What is being asked —
The whole listing, pictures aside, should be reproduced exactly.

————

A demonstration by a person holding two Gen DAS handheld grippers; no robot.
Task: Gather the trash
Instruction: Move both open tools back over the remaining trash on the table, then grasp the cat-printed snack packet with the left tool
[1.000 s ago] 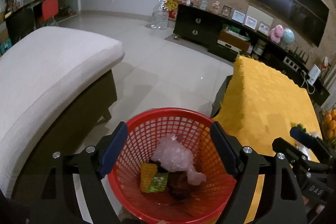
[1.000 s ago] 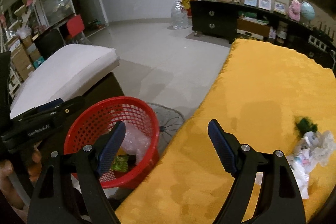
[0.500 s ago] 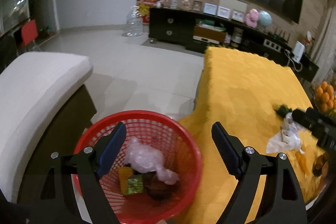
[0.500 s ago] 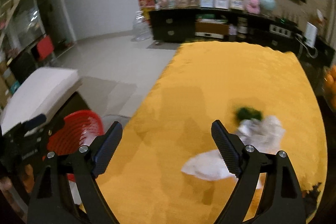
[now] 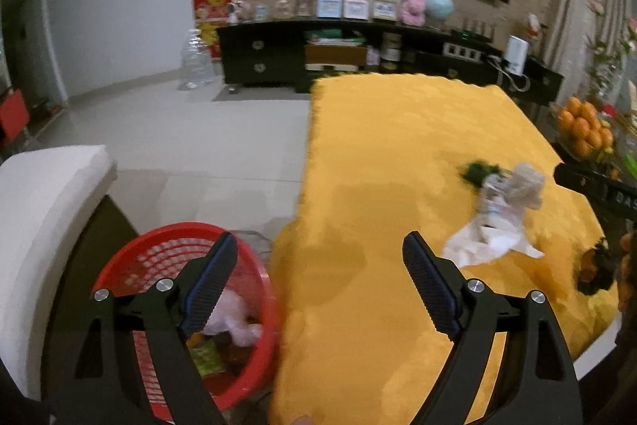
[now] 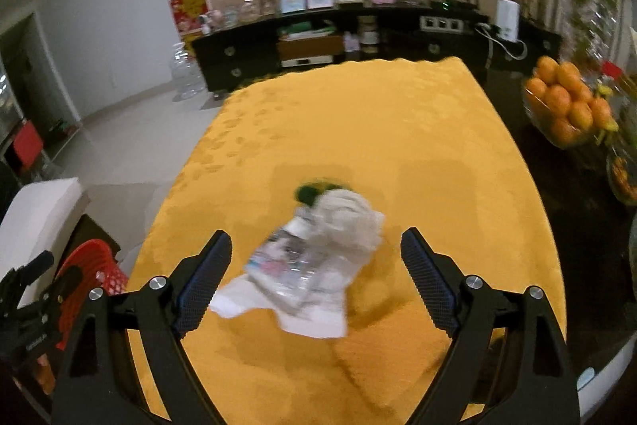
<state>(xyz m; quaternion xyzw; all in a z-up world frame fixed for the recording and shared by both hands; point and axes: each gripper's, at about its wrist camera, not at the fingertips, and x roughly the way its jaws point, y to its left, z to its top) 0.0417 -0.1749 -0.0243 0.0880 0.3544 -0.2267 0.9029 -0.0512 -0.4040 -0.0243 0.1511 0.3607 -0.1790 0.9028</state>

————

Your response —
A demonstration by a person holding two Gen DAS handheld grippers; no robot.
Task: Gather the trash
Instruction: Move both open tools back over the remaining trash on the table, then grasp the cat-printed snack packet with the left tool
[1.000 s ago] 
[1.000 s ago] 
[0.500 s ago] 
[0.500 s ago] 
[now] 
[now] 
<state>(xyz m; quaternion xyzw; all in a z-up world frame fixed for the recording and shared by both hands; point and axes: each gripper's, at about its wrist camera, not at the fingertips, and x roughly the way its jaws point, y to its left, z to its top) 0.0417 -0.1749 -0.0243 0.0880 0.3544 -0.2267 0.9029 -0.0512 -0.4040 -0.0243 0.1511 0.3607 -0.1790 0.9028</state>

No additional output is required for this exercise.